His point is that instead of byte swapping input, we should always use single-by...

perfunctory · on April 4, 2012

> I think performance would seriously suffer

Evidence please.

figglesonrails · on April 4, 2012

===============

#include <stdint.h>

uint32_t load_uint32_be(uint8_t* p) { return (p[0] << 24) | (p[1] << 16) | (p[2] << 8) | p[3]; }

uint32_t load_uint32_le(uint8_t* p) { return (p[3] << 24) | (p[2] << 16) | (p[1] << 8) | p[0]; }

===============

gcc -O3 -fomit-frame-pointer -S bo.c

===============

load_uint32_be: movl 4(%esp), %edx

        movzbl  (%edx), %eax

        movzbl  1(%edx), %ecx

        sall    $24, %eax

        sall    $16, %ecx

        orl     %ecx, %eax

        movzbl  3(%edx), %ecx

        movzbl  2(%edx), %edx

        orl     %ecx, %eax

        sall    $8, %edx

        orl     %edx, %eax

        ret

load_uint32_le: movl 4(%esp), %edx

        movzbl  3(%edx), %eax

        movzbl  2(%edx), %ecx

        sall    $24, %eax

        sall    $16, %ecx

        orl     %ecx, %eax

        movzbl  (%edx), %ecx

        movzbl  1(%edx), %edx

        orl     %ecx, %eax

        sall    $8, %edx

        orl     %edx, %eax

        ret

GCC doesn't merge the 4 byte-level reads into one 32-bit read. Thus, it does cause some performance penalty. The true impact is probably quite low, but it does exist on x86.

It is true however, that GCC will take a series of bit ops and produce a 'bswap' instruction on x86, but that requires a full 32-bit word to start with.
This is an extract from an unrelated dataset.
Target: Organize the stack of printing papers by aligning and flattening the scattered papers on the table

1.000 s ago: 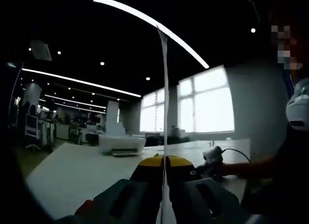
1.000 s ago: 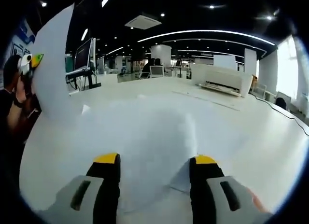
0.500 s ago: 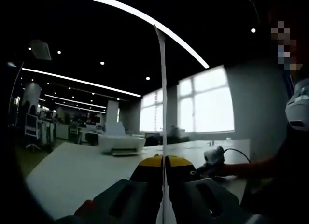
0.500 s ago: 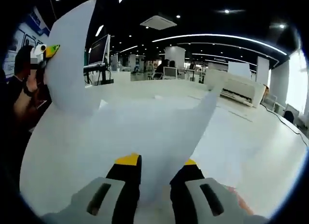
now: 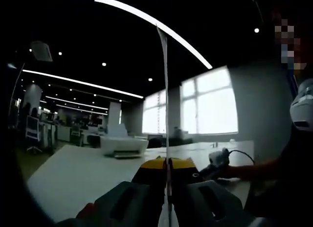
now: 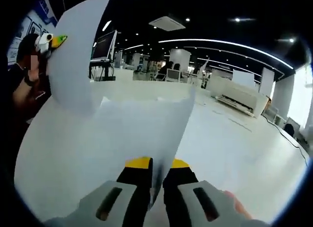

anaisbetts · on April 4, 2012

On modern CPUs, a byte load/store is really an integer (i.e. 32-bit/64-bit depending on arch) load/store that is rigged to only affect the target byte. On IA64 and PPC, it would just SIGBUS out (as it probably should on x86/amd64 too, but they kept it for compat reasons)

vardump · on April 4, 2012

Actually, a modern CPU loads a whole L1 cache line at once. Which is usually 64 bytes nowadays.

pagekalisedown · on April 4, 2012

This can also result in 2 reads if the memory isn't aligned.

astrange · on April 4, 2012

Desktop PPC CPUs (when there were such things) allowed misaligned memory operations with some performance penalty.[1]

x86 practically offers it for free in newer architectures (Sandy Bridge, Ivy Bridge and Bulldozer).[2]

[1] https://developer.apple.com/hardwaredrivers/ve/g5.html

[2] http://agner.org/optimize/instruction_tables.pdf (check MOVDQU timings)

chmike · on April 4, 2012

AFIK ARM processors don't support misaligned word access. AFIK misaligned word access is twice slower than aligned word access (requires 2 reads). So I don't understand "offers it for free". But this is still twice faster than the example code. Note that endianess and word alignment are two distinct problems.

The point made by the author addresses this issue from a different angle.

As the author say, programmers should always write endianess neutral code unless it is impossible which is generally at the interfaces, where data is read and written (I/O) by the program. If the code is correctly and intelligently optimized so that marshaling is done once, then the byte swapping may generally be expected to be a low frequency operation. In this case the most simple and portable code should be favored.

Trying to optimize this operation by word read and byte swapping provides an insignificant optimization with a higher cost on code portability and maintainability. The author is right on this.

Though it is also true that in some cases, the operation frequency is very high (i.e. reading million pixel values of an image). For these use cases, the programming overhead of using highly optimized code is perfectly justified. But then don't use half backed optimizations. Try to align data on words (twice faster), read by word (four time faster) and use byte swapping machine instruction available on the target CPU instead of the proposed shifts and bit masks.

My opinion is that good languages should provide optimized data marshaling functions in their library so that the code can be optimal and portable at the same time.

mansr · on April 4, 2012

ARM supports unaligned memory accesses since v6. In most modern implementations, unaligned accesses falling entirely within a 16-byte aligned block have no penalty at all, while crossing 16-byte boundaries does impose a cost. If the locations of unaligned accesses are randomly distributed, this cost is still cheaper on average than accessing a byte at a time.

whatusername · on April 4, 2012

So it's not quite a desktop... but the standalone server theoretically could be one I guess: http://www.nasi.com/ibm-power-720-express.php

jbarham · on April 4, 2012

> Being able to load a pixel as an int is the reason 32-bit RGB is used more often as a pixel format than 24-bit.

No: RGBA.

pmjordan · on April 4, 2012

Nope. Even 24-bit RGB with no alpha is stored with a wasted byte in video memory these days. (outside of legacy video modes) The reason is alignment.